Using the entries that follow, collect the lines where the word "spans" appears.

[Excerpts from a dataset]
>>>>
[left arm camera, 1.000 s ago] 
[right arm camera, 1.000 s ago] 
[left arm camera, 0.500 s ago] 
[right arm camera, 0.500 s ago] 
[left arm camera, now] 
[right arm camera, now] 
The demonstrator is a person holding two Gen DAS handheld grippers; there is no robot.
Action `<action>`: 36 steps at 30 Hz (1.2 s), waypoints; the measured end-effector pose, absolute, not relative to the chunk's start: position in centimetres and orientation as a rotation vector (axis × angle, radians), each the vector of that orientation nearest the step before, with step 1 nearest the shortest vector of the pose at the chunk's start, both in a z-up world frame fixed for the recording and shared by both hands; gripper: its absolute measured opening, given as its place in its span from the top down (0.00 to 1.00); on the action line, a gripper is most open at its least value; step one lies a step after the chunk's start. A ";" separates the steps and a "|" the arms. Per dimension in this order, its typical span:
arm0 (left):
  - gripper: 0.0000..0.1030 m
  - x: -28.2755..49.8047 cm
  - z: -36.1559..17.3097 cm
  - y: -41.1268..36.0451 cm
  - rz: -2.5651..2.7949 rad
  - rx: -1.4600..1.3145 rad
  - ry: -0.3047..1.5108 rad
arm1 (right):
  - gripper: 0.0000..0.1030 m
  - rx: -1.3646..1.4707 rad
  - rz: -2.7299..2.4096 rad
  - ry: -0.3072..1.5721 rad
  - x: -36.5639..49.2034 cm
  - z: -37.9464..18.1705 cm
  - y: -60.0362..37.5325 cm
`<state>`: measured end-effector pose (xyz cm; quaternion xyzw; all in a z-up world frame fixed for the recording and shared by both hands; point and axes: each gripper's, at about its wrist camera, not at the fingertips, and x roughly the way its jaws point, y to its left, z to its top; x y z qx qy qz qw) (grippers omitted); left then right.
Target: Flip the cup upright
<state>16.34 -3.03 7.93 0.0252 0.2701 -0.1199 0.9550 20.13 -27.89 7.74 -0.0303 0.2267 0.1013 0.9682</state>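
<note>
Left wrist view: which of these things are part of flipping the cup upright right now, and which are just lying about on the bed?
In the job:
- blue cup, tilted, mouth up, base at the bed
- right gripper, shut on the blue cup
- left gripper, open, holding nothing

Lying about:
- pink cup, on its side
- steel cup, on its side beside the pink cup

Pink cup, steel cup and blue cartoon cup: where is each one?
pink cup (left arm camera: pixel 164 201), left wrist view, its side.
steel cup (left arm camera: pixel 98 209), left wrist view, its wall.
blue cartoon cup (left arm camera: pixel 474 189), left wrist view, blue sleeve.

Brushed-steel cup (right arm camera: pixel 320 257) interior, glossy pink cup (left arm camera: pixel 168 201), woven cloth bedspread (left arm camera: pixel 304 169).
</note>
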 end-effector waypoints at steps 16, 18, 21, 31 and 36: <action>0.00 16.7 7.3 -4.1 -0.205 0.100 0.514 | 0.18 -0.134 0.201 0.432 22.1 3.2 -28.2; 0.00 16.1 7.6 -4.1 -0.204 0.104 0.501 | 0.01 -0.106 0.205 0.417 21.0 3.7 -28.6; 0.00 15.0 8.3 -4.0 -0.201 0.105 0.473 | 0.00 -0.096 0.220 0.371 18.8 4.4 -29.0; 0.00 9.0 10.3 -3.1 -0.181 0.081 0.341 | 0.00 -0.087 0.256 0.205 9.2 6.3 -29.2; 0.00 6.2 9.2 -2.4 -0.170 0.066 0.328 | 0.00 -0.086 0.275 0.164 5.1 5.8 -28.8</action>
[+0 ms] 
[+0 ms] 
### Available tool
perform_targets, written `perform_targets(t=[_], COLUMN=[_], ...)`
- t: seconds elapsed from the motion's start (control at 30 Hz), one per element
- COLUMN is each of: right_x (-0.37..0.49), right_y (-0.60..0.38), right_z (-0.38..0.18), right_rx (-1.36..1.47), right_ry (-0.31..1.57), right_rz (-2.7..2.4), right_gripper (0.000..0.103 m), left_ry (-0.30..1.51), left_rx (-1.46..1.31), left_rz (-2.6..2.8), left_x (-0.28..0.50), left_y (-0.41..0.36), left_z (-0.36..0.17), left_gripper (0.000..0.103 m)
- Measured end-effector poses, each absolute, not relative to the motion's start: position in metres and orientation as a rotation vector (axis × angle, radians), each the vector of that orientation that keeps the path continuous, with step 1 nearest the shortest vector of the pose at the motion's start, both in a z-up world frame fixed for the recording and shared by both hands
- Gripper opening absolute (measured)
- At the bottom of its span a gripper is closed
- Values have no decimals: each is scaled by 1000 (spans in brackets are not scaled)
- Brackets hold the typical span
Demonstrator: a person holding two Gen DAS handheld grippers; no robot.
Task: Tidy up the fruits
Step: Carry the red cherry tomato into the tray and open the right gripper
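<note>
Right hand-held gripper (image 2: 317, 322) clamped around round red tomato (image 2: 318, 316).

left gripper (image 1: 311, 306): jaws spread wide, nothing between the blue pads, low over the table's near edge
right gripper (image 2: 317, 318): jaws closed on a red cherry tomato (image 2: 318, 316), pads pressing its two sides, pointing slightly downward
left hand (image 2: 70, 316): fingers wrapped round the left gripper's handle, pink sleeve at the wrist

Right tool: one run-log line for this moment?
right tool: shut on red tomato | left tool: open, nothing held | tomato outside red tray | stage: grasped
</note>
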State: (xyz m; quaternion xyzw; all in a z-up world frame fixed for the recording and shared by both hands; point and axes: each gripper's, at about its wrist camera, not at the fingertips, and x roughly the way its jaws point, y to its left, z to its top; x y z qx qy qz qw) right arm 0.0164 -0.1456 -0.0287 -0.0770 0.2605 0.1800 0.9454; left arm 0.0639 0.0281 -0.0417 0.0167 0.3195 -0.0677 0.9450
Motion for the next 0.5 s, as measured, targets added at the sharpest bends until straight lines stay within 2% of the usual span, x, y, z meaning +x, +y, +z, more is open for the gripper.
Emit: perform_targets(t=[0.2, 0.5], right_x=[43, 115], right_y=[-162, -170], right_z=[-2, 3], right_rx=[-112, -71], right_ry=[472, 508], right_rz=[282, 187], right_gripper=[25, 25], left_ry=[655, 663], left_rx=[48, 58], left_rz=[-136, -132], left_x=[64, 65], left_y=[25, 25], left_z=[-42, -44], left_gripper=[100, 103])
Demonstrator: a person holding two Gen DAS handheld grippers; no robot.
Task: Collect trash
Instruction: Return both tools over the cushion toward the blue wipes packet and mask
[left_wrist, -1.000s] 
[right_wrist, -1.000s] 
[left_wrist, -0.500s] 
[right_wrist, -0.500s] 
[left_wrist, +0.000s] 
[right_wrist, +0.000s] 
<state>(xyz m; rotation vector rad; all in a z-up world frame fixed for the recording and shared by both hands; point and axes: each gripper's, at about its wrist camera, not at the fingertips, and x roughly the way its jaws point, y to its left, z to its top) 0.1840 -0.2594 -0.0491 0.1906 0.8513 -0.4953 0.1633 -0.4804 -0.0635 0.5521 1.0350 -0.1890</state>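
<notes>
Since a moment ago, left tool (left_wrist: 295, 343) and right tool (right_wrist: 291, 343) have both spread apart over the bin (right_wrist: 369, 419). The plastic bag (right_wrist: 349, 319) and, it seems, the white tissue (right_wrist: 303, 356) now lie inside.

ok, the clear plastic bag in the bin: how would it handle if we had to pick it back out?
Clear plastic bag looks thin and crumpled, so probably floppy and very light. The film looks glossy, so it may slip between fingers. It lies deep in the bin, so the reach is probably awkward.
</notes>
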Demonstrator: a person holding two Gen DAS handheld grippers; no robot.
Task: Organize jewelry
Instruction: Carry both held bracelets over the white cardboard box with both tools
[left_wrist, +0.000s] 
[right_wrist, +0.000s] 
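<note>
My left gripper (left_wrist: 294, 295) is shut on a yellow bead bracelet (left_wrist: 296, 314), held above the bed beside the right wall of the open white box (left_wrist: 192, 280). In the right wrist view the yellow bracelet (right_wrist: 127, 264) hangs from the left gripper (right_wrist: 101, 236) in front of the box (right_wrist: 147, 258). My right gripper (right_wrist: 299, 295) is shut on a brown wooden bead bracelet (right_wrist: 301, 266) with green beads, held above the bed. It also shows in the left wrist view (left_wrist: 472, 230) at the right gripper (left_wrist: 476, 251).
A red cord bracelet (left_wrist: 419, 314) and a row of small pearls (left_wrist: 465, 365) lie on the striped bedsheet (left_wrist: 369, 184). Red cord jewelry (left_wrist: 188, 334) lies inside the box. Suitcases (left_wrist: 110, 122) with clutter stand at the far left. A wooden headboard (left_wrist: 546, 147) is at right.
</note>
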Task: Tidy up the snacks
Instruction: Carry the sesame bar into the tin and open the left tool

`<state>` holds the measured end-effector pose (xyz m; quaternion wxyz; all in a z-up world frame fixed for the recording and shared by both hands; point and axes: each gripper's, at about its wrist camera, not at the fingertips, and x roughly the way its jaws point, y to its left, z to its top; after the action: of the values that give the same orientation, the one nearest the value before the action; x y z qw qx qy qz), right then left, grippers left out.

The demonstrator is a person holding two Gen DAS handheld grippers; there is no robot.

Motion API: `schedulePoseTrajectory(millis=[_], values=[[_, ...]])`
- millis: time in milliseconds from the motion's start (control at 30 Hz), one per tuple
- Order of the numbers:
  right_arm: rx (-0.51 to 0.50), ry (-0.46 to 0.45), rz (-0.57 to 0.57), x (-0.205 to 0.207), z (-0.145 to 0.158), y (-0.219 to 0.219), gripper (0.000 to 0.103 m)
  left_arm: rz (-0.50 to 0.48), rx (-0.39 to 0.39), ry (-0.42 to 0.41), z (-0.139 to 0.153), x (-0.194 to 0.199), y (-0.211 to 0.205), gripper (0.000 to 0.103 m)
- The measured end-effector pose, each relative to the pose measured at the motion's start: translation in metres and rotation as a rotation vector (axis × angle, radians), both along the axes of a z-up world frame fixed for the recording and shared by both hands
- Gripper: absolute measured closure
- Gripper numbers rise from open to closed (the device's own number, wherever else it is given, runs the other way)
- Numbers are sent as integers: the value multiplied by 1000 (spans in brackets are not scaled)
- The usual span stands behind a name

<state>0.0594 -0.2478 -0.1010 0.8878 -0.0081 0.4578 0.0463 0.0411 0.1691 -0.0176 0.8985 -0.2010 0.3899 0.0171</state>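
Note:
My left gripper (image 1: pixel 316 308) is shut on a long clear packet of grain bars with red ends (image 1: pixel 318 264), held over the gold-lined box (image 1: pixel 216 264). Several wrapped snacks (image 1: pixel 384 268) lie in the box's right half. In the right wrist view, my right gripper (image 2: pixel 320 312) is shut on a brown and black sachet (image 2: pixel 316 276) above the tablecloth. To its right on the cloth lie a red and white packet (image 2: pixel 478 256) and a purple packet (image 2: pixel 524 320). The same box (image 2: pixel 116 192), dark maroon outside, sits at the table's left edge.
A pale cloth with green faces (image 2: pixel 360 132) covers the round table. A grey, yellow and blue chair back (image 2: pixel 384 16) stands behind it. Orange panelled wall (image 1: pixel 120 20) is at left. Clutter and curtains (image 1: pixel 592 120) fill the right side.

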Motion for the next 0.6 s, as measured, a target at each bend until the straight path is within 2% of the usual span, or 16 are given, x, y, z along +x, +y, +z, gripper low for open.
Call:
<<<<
* [Result below]
- Values have no decimals: each is scaled by 1000 (spans in brackets are not scaled)
- Numbers are sent as integers: the value multiplied by 1000 (spans in brackets are not scaled)

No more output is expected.